The foray of private players in the space exploration has increased the stakes of space travel by encouraging renewed research and development of space transportation amongst organisations. It has helped to break the barriers of miniscule funding by governments and create avenues for greater participation by scientists and corporations alike. The privatisation era will be a boon for the space industry and the chances of extending our civilisation beyond earth, as it will give a free market to explorers and investors to work together and help advance human interests to dream of interstellar travel.

With the shrinking NASA budget, the torch of space exploration has passed on to the private space players that seem overly enthused to embark on the challenge. Amazon Founder, Jeff Bezos, has his plans to colonise the moon through his little-known project Blue Origin. Richard Branson, through his Virgin Galactic, is aggressively pushing for space tourism, which he however intends to restrict to low earth orbit. Virgin Galactic has successfully tested its latest spacecraft after a few failures last year.

Humanity’s most groundbreaking progresses in space exploration have always been the result of some sort of competition. The Apollo Missions that took us to the moon in the 1969, and the later years, was a result of Cold War rivalry. This time around, it’s about commercial rivalry. Except this time, instead of the governments, it’s the private billionaires, fighting for a chunk in the evolving space travel market and the tremendous potential it holds in the future.
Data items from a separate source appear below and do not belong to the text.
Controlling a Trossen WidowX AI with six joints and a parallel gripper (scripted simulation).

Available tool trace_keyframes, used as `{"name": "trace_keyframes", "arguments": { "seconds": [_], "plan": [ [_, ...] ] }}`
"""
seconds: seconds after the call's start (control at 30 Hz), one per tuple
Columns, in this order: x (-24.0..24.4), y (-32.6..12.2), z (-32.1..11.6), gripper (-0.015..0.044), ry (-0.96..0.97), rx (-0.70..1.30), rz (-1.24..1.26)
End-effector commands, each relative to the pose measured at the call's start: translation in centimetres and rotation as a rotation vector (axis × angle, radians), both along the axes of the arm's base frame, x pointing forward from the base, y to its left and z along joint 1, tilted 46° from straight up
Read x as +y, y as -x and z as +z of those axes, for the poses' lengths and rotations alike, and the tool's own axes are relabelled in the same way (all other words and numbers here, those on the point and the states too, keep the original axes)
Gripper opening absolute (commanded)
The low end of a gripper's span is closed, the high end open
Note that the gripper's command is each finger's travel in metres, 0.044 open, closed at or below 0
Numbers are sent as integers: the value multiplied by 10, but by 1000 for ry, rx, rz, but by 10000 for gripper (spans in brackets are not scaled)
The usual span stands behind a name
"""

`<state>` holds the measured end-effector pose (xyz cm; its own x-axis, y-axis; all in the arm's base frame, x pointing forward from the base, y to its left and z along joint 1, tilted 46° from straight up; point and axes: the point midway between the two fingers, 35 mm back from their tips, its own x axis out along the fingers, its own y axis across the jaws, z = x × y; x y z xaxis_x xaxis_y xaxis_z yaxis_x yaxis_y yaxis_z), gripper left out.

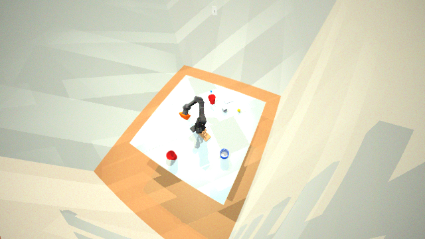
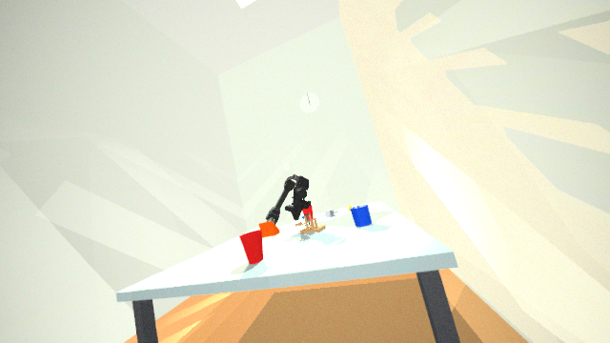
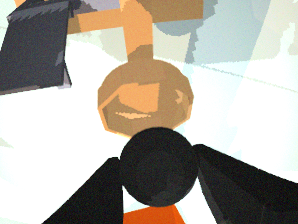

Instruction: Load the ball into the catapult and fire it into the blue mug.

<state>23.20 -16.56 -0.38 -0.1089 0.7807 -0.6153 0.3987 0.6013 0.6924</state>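
The black tool (image 1: 193,128) (image 2: 296,212) (image 3: 159,167), partly closed, grips a black ball (image 3: 159,166) just beside the catapult's cup (image 3: 145,100), mid-tabletop (image 1: 156,133) (image 2: 191,267). Loading calls for centring the ball over the hollow before a gentle release. The cup appears unfilled; the blue mug (image 1: 224,154) (image 2: 361,215) stands upright toward the tabletop's long edge.

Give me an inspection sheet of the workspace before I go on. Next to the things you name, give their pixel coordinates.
Surface: white table (image 1: 192,159) (image 2: 305,264), shadows across it.
Catapult (image 1: 206,137) (image 2: 312,231) (image 3: 137,30): on the table; no ball in its cup (image 3: 137,97).
Ball (image 3: 159,167): black, held at the cup's near rim.
Mug (image 1: 224,158) (image 2: 361,216): blue, upright, apart from the catapult.
Clutter: two red cups (image 1: 212,99) (image 1: 171,155) (image 2: 252,248), orange block (image 1: 184,115) (image 2: 269,229), small yellow item (image 1: 238,110), small grey item (image 1: 224,109).
Gripper (image 3: 159,165): shut on the ball.
Cables: nothing seen.
Surroundings: wooden floor (image 1: 129,172), pale walls, round clock (image 2: 310,102).
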Motion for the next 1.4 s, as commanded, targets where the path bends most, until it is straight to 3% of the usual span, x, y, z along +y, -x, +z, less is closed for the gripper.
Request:
{"name": "trace_keyframes", "arguments": {
  "seconds": [0.0,0.57,0.9,1.13,1.27,1.37],
  "plan": [
    [2,-1,-3,0,-4,10,-9],
    [10,-3,-10,0,-1,8,0],
    [8,-3,-8,263,3,6,-2],
    [-40,13,44,440,166,-70,-90],
    [-60,27,73,440,255,-99,-138],
    [-56,16,58,440,228,-101,-139]
  ]
}}
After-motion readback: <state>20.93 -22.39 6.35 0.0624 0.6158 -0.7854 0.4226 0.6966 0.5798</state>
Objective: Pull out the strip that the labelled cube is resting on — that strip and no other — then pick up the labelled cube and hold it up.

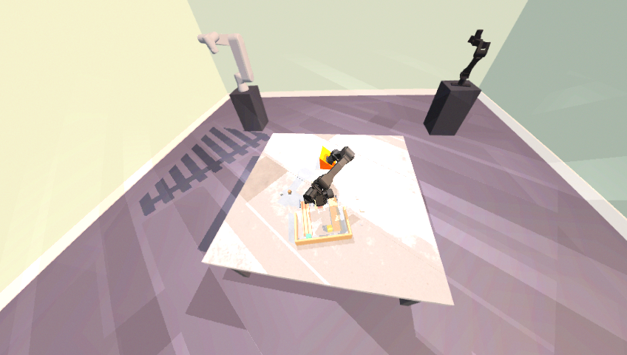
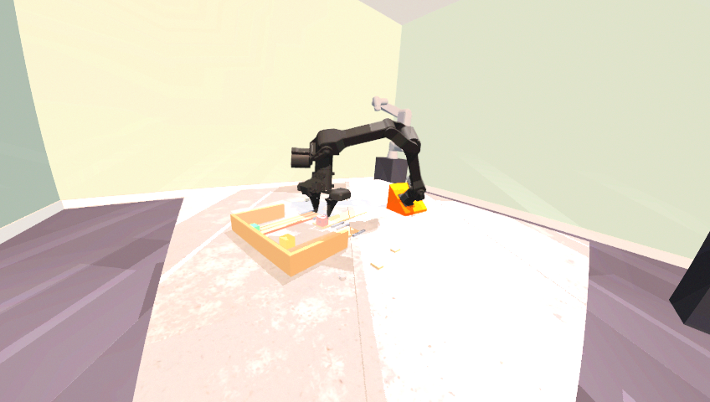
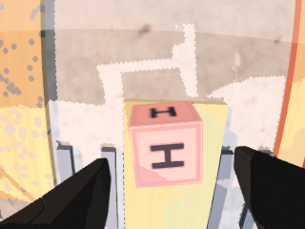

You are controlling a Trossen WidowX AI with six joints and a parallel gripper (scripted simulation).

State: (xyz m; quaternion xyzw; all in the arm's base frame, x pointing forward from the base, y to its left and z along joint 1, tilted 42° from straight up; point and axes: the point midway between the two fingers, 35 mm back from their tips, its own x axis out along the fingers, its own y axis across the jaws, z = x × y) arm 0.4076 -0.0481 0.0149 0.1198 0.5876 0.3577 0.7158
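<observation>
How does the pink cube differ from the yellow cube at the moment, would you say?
The pink cube carries a dark H, and the yellow cube shows no readable letter. The pink cube sits by the gripper, while the yellow cube lies farther off, near the tray's wall. Both are small blocks.
</observation>
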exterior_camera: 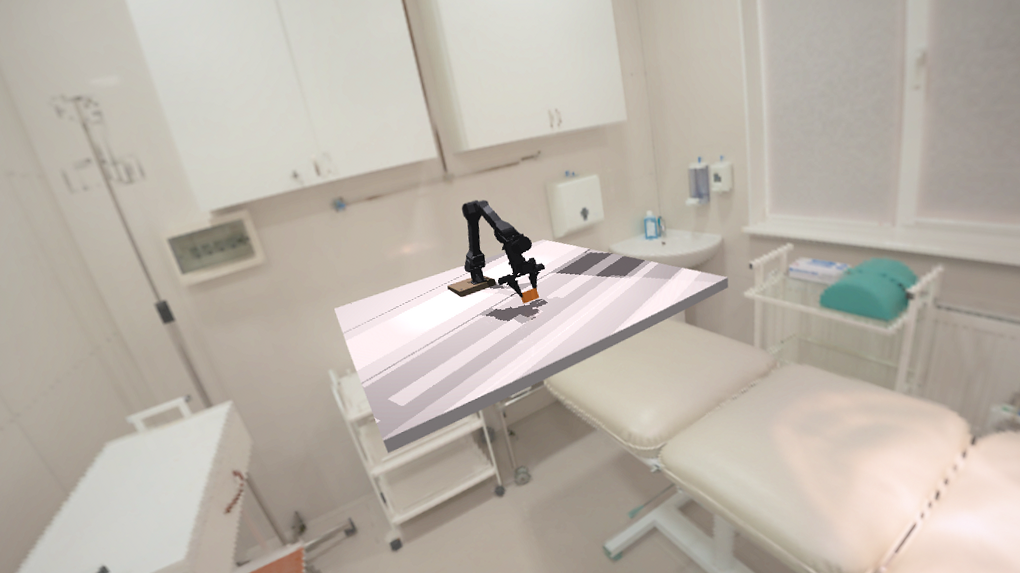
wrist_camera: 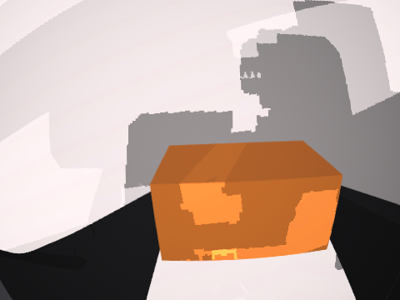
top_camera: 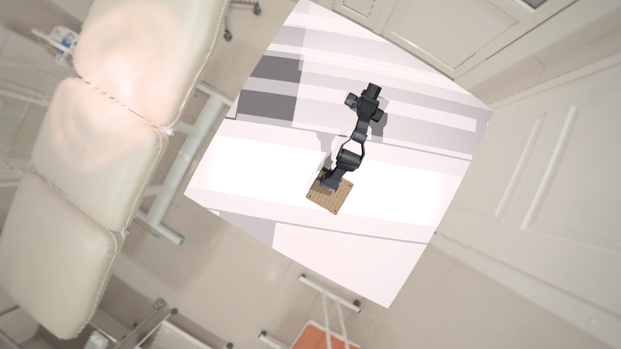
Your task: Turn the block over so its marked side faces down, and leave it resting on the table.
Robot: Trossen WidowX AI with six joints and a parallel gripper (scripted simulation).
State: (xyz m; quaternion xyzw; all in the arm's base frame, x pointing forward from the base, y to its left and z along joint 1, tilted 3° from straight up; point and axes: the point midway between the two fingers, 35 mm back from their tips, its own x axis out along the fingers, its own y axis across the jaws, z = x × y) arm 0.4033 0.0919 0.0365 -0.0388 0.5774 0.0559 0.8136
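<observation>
My gripper [exterior_camera: 529, 292] [wrist_camera: 243, 200]: fingers clamped on ends of orange block [exterior_camera: 529, 295] [wrist_camera: 246, 218]. Block held above tabletop [top_camera: 354, 265] [exterior_camera: 456, 383], shadow below. Top view: arm [top_camera: 349, 158] [exterior_camera: 474, 235] hides block. Marked side: cannot tell.

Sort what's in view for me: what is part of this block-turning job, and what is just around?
Part of the job:
- orange block, held
- gripper
- black arm
- table

Just around:
- padded couch
- teal cushion
- wall cabinets
- sink
</observation>
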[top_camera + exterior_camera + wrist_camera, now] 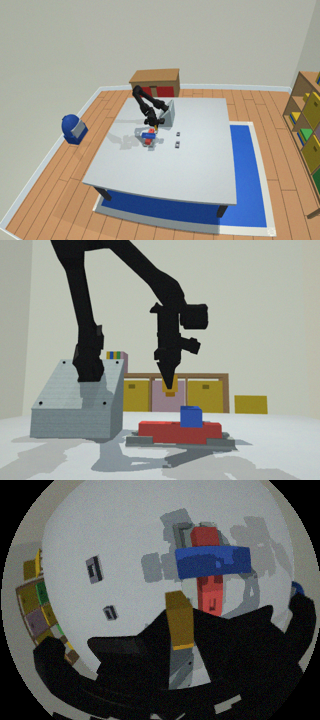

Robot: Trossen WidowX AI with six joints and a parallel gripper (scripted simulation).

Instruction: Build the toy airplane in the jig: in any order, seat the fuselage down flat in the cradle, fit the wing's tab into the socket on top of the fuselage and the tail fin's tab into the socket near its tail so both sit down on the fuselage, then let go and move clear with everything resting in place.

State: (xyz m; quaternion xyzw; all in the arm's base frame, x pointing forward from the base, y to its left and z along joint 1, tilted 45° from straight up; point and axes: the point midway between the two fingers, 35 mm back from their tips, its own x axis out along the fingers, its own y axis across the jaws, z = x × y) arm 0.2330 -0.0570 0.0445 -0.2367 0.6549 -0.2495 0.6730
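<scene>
The red fuselage lies level in the grey cradle. The blue wing lies across its top and looks seated; its tab is hidden. The tail socket shows as a dark slot in the fuselage's near end in the wrist view. My gripper is shut on the yellow-orange tail fin. The fin is upright above fuselage height, tab down. In the wrist view it is left of the tail socket, not touching the fuselage.
Two small grey holders stand on the table, on the fin's side of the cradle. The grey wedge-shaped arm base stands beyond the fuselage's tail end. The wing stands higher than the fuselage top.
</scene>
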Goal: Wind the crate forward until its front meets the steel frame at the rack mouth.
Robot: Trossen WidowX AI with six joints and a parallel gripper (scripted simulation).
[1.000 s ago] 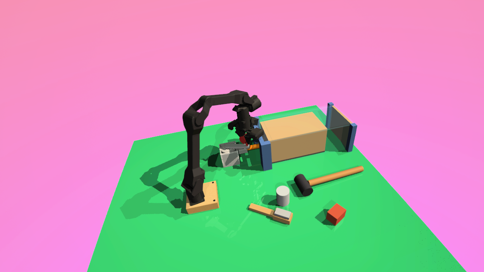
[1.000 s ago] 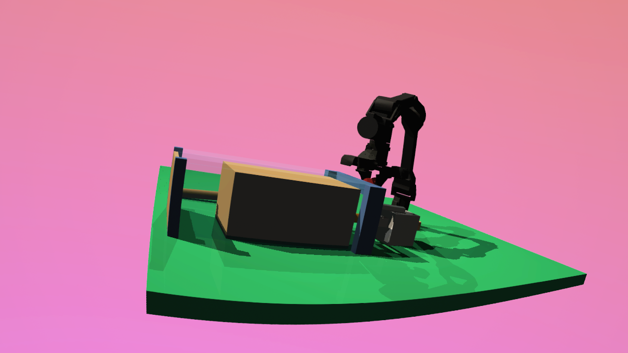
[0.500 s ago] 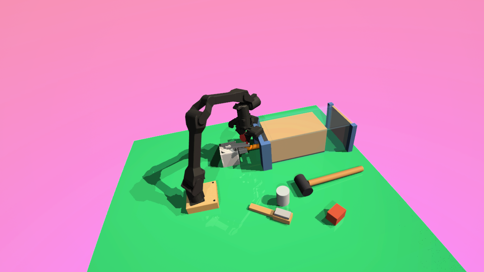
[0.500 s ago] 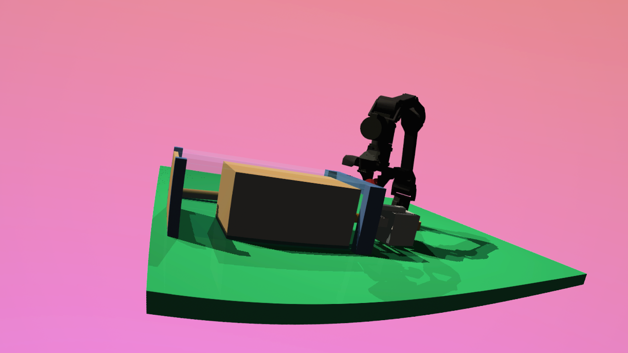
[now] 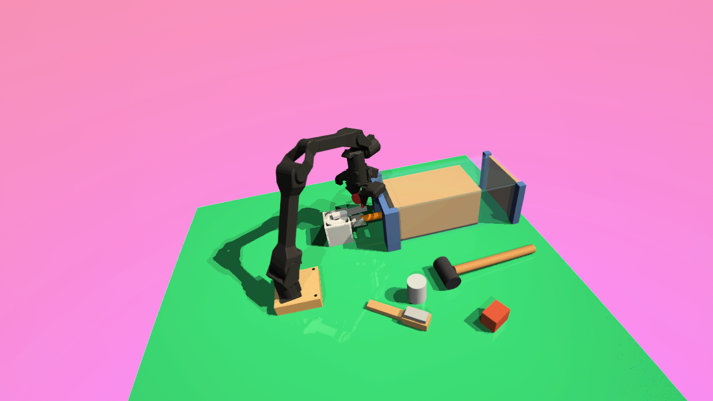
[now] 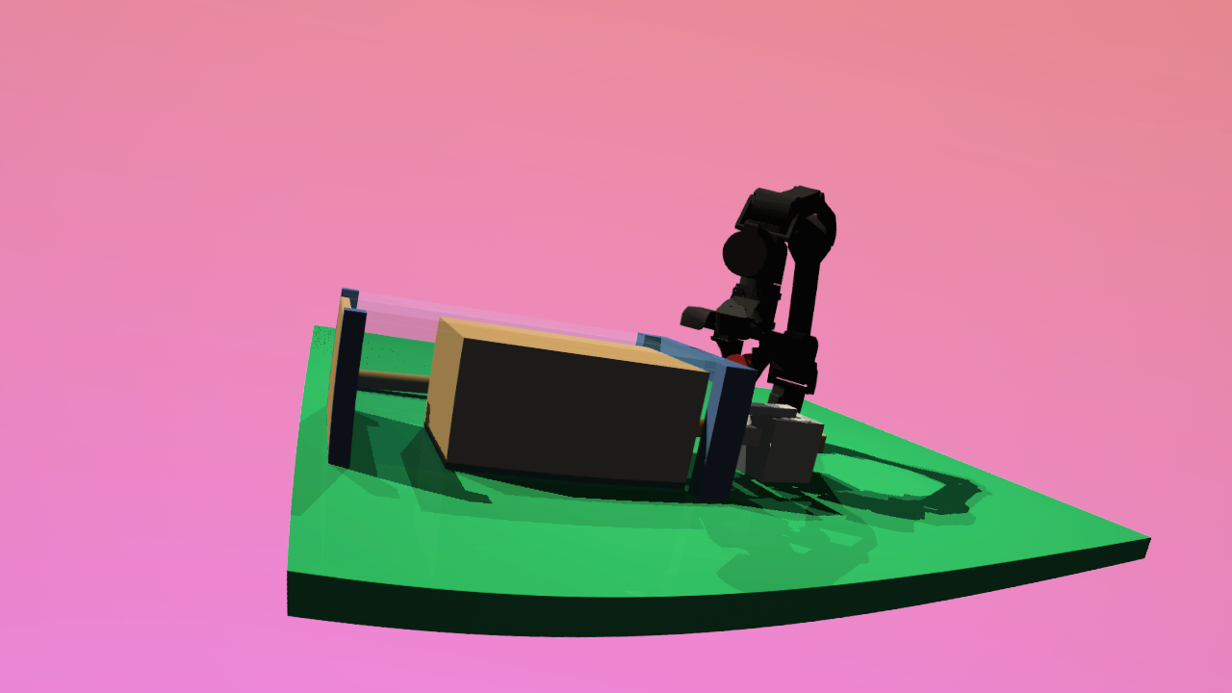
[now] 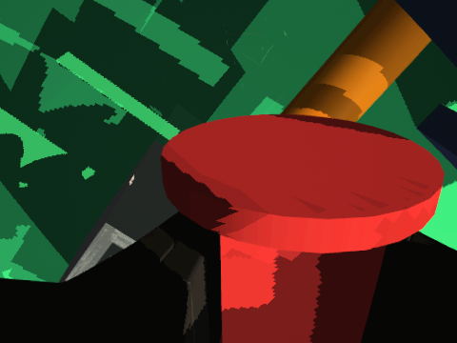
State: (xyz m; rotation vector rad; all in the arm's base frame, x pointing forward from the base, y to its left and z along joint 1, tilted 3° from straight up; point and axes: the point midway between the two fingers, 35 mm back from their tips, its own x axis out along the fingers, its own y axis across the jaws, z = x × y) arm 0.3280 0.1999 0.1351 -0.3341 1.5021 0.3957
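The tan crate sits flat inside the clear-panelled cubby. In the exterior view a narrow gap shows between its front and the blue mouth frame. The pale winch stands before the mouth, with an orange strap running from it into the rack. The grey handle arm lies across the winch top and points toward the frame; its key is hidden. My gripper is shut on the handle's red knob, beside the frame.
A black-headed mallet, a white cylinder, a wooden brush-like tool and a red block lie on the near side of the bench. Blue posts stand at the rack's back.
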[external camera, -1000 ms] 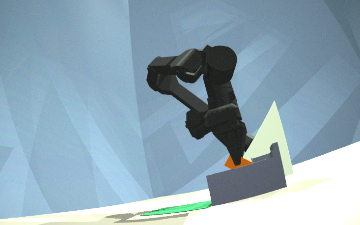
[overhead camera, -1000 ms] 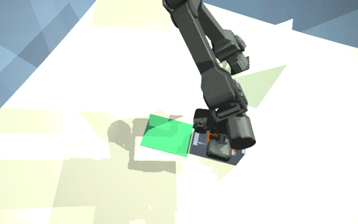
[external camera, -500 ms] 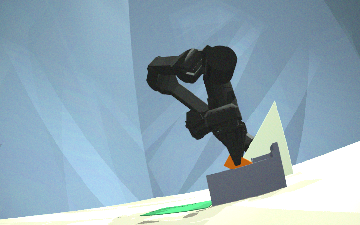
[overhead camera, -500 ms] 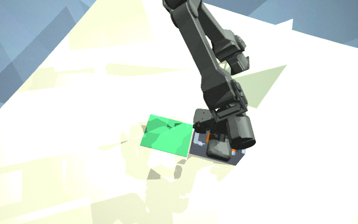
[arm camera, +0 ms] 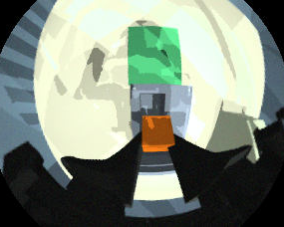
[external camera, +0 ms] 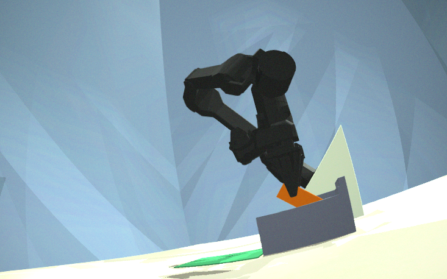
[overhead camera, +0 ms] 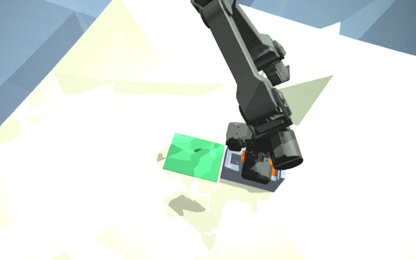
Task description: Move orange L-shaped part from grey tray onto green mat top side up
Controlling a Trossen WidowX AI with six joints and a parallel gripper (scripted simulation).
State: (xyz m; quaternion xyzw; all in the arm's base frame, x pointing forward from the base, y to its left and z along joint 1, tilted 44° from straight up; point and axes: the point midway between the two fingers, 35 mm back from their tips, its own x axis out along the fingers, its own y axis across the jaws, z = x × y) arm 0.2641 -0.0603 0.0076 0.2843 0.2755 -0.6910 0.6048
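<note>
The orange L-shaped part (external camera: 302, 199) (arm camera: 156, 130) is tilted, with one end raised above the rim of the grey tray (external camera: 304, 225) (overhead camera: 230, 176) (arm camera: 183, 102). My gripper (external camera: 292, 191) (arm camera: 153, 133) (overhead camera: 257, 166) is shut on that raised end, one finger on each side in the wrist view. In the top view the gripper body hides most of the part; only slivers of the orange part (overhead camera: 243, 156) show. The green mat (overhead camera: 193, 156) (external camera: 224, 258) (arm camera: 154, 55) lies flat right beside the tray, with nothing on it.
A pale wedge-shaped block (overhead camera: 302, 96) (external camera: 336, 166) stands just behind the tray. The tray's wall rises higher at one corner (external camera: 341, 185). The arm leans down over the tray from the back.
</note>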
NASA on the other hand has its own ambitions. They plan to create a moon outpost, known as the Lunar Orbital Platform-Gateway — a moon-orbiting space station, intended as a deep space platform, besides enabling research and commercial experiments on the moon. The agency intends to start building the Gateway in the next half-decade. NASA, through SpaceX, Boeing and Lockheed Martin, is developing the space vehicles for the United States — one of them being the Orion space capsule, for launch on the Space Launch System (SLS). The space agency’s limited budgets have prevented it from building more spacecraft, capable of taking astronauts to the space. Even the means of launching the astronauts aboard the ISS are provided through Russia, using their Soyuz craft. After the US retired its space shuttle programme in 2011, there has almost been little to no progress to build more spacecraft, owing to the ever-shrinking space budget.

The global experts agree on the fact that if space exploration is to advance there has to be aggressive privatisation — since the governments can no longer take it. The budgets involved in space transportation are massive. Ironically, the defence and war budgets massively surpass those of space exploration, while in an ideal world, it should be the other way round. The world right now is involved in a series of wars and tensions, leading to staggering race for firepower, ever powerful defense and the most modern weapon systems. This is resulting in nations spending more and more on modernisation and upgradation of weapons, powering the armies and stockpiling weapons, whether by import or indigenously. Other areas, like space have therefore remained thirsty for funds, resulting in a stagnation-like situation for space agencies around the world.    

Conclusively, in order for the humanity to advance its interests beyond the earth and get into space exploration, governments around the world will need to prioritise space research and innovation. Space travel needs far more attention than it’s getting from academicians, technologists, governments and organisations worldwide, and the people in general.

The fact that there has been no manned mission beyond the earth’s orbit since the 70s should force our governments to hang their heads in shame — for giving exploration and scientific advancement less importance than the wars, for ignoring the colossal and game-changing potential space travel holds for the humanity, and for ignoring possibilities that could transform the humankind beyond anyone’s imagination.